◆ **PROBLEM**: First find the line with "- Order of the" in the entries below, then set down exactly every line through the line with "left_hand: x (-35", that line included.

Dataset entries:
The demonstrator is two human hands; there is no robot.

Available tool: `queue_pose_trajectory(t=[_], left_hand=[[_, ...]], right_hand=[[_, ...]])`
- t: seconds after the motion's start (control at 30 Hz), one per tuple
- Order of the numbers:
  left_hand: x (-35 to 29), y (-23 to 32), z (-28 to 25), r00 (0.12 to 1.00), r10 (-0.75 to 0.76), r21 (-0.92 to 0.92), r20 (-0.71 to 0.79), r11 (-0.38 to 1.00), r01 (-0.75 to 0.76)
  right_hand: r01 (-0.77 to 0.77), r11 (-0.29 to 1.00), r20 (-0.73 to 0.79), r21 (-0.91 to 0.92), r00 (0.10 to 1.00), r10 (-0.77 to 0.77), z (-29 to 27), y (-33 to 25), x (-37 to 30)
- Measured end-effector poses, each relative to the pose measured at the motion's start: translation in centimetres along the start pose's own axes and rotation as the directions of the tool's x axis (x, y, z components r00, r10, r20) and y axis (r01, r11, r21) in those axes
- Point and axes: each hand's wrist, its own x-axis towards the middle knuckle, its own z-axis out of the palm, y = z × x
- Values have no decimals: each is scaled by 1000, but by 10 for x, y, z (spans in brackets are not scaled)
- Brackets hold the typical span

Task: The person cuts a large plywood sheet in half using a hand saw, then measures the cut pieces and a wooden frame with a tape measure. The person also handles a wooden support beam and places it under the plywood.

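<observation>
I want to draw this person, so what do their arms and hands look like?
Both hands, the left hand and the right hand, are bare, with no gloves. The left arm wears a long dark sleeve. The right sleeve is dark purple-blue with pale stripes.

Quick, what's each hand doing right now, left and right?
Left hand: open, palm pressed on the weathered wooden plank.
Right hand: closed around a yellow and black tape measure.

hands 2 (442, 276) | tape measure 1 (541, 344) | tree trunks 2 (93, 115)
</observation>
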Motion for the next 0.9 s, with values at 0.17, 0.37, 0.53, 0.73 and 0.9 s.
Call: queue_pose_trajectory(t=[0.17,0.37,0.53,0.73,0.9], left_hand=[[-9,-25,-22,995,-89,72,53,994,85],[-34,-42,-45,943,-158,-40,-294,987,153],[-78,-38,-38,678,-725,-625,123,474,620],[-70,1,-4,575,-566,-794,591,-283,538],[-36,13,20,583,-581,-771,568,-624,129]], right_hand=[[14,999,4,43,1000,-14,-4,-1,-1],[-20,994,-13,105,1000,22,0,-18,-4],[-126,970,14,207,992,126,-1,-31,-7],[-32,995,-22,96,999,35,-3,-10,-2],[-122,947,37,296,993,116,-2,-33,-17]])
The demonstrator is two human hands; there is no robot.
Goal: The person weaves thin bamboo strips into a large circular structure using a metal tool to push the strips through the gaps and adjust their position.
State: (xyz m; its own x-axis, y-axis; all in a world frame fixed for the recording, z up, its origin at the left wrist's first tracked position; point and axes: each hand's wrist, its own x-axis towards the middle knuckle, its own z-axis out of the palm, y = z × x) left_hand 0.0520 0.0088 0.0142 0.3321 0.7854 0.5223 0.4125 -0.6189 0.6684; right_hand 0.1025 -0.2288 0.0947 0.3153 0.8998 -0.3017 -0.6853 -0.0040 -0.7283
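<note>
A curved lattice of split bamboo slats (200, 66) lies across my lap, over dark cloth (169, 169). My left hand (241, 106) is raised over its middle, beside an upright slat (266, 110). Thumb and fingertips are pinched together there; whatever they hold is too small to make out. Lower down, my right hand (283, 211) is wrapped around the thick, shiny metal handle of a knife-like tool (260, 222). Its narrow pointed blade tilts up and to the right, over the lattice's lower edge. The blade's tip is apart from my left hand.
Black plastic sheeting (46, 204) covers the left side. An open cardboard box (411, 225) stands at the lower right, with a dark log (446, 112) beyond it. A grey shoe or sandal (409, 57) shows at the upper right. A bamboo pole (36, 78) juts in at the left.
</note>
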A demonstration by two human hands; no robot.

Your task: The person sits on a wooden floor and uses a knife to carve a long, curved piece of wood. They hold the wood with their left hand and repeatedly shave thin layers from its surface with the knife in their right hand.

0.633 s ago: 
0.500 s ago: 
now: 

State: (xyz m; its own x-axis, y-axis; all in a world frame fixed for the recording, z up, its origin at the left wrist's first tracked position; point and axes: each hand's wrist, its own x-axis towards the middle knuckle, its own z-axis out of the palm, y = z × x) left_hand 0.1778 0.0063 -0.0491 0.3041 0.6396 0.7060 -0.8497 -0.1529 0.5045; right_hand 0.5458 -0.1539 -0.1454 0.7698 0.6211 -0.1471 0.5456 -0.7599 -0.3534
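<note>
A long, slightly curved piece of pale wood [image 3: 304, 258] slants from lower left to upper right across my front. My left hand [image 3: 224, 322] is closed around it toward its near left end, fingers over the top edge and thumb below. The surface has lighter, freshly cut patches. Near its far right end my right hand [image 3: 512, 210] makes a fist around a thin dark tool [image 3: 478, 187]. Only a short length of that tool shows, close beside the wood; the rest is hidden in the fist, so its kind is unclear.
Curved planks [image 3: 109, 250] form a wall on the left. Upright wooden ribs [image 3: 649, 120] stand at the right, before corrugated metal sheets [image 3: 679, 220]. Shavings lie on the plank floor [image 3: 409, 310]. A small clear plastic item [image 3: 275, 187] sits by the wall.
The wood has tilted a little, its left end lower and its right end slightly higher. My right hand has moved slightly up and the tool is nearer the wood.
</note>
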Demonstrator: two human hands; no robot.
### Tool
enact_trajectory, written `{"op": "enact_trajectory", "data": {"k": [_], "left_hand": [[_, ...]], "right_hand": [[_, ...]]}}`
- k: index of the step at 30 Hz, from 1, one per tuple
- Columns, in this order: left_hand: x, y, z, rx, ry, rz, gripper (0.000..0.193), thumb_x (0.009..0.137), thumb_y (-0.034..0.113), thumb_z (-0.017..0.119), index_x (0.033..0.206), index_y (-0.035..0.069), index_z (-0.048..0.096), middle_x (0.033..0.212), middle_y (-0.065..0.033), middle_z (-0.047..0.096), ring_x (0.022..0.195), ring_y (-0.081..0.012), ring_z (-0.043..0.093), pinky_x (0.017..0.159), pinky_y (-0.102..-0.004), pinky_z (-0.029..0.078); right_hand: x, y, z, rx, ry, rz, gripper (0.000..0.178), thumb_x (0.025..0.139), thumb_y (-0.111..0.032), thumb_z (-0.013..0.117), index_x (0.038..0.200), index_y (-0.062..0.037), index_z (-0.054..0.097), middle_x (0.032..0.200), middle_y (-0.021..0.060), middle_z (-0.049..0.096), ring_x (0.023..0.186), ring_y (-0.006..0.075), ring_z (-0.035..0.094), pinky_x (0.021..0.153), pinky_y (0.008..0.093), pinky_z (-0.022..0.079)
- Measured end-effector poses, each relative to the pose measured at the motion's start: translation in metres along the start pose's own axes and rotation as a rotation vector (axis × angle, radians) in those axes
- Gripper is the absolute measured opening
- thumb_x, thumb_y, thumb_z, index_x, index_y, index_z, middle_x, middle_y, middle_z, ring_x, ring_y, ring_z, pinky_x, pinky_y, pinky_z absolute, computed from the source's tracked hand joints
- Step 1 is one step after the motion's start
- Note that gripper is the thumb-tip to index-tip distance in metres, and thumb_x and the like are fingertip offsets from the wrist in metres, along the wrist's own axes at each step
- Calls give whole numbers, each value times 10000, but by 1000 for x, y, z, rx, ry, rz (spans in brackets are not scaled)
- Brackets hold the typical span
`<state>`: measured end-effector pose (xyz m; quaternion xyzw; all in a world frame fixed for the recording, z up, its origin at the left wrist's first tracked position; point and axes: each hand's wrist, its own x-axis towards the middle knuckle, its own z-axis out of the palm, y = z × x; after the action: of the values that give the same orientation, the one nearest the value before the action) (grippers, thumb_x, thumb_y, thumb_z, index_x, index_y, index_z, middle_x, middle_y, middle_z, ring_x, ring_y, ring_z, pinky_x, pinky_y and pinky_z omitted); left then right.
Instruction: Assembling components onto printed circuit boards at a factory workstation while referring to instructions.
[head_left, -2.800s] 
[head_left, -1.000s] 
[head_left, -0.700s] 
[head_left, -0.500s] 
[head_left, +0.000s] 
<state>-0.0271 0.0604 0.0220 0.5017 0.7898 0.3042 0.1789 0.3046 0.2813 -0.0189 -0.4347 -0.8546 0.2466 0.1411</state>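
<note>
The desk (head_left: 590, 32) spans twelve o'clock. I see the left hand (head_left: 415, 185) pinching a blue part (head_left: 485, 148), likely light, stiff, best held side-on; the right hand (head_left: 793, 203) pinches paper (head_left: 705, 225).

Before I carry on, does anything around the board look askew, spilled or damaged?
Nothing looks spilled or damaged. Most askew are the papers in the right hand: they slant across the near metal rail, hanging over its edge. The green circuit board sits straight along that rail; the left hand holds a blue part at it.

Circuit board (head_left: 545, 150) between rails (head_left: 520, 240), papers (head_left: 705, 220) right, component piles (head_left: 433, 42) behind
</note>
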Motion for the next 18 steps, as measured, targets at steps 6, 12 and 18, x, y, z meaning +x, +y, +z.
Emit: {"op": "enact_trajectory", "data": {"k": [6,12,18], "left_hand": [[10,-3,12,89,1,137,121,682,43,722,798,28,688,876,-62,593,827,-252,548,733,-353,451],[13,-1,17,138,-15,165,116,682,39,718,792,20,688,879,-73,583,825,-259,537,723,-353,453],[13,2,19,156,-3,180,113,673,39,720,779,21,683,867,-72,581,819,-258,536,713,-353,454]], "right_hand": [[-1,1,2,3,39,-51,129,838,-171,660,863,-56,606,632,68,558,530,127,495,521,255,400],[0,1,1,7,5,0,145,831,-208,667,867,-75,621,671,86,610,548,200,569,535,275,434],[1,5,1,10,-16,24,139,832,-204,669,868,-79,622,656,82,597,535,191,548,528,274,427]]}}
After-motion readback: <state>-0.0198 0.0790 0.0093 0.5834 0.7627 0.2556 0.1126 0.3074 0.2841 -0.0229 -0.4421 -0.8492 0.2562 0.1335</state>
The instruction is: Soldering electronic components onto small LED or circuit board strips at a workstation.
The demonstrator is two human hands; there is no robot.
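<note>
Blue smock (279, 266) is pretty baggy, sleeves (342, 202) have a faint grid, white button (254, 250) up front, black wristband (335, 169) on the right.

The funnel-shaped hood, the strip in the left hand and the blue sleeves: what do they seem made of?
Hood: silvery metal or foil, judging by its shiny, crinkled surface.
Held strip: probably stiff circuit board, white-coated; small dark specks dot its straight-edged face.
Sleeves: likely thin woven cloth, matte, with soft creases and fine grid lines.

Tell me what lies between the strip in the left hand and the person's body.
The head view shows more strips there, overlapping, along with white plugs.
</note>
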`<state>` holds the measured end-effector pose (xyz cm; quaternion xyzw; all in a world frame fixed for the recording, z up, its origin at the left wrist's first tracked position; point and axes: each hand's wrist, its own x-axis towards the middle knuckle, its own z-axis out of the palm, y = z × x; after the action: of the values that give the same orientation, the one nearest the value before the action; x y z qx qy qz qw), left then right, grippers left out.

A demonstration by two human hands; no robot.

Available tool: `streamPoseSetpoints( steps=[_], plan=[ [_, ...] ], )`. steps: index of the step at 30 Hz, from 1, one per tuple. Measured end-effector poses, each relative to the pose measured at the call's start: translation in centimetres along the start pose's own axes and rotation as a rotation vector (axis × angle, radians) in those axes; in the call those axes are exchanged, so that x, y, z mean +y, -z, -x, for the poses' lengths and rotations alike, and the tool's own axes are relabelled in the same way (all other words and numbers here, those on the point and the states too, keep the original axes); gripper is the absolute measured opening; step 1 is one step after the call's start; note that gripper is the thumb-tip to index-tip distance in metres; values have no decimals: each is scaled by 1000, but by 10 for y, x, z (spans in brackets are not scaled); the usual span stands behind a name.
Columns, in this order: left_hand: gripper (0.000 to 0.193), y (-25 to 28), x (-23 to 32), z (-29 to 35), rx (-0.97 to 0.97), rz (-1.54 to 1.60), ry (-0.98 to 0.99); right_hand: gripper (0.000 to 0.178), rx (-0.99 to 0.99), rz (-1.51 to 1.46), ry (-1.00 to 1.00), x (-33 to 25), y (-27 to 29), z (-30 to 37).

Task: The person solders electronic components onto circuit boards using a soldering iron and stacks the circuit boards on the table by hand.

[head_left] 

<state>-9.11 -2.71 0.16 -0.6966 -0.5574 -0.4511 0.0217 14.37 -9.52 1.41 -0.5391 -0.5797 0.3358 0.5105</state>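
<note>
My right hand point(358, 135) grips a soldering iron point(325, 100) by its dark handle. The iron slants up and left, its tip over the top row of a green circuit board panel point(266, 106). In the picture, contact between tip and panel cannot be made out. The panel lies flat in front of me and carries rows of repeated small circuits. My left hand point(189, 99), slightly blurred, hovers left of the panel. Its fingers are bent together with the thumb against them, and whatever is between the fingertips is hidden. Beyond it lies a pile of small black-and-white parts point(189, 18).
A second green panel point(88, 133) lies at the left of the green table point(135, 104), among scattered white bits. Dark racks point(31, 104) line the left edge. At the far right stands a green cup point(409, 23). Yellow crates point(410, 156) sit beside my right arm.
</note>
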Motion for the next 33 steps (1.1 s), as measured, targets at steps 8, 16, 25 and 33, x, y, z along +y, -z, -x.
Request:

◆ **RESULT FOR THIS EXERCISE**:
- Order of the numbers:
  left_hand: x (-35 to 29), y (-23 to 32), z (-28 to 25), r00 (0.12 to 1.00), r10 (-0.75 to 0.76), r21 (-0.92 to 0.92), r20 (-0.71 to 0.79), r11 (-0.38 to 1.00), r01 (-0.75 to 0.76)

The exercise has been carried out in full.